■ Work task: Copy out each line of the material that includes the word "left".
___ Dataset section
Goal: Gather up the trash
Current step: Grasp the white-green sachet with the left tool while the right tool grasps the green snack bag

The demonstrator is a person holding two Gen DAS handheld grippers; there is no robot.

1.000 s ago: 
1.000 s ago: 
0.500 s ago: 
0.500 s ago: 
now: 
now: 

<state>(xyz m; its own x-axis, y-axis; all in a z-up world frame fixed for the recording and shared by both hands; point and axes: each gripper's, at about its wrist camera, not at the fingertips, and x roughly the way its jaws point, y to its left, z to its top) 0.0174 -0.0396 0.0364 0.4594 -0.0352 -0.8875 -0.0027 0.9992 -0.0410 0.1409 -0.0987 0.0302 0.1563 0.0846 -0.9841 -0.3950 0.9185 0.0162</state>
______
■ Written response:
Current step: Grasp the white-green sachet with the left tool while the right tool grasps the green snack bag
<state>(xyz m; its own x-axis, y-axis; all in a z-up world frame fixed for the recording and shared by both hands; point and axes: each gripper's, at about its wrist camera, not at the fingertips, and x roughly the way its jaws point, y to its left, z to its top) 0.0174 -0.0396 0.0364 0.4594 -0.0352 -0.8875 -0.0027 0.9992 -0.0410 0.1409 -0.0987 0.0302 0.1563 0.0846 -0.9841 -0.3950 0.9185 0.0162</state>

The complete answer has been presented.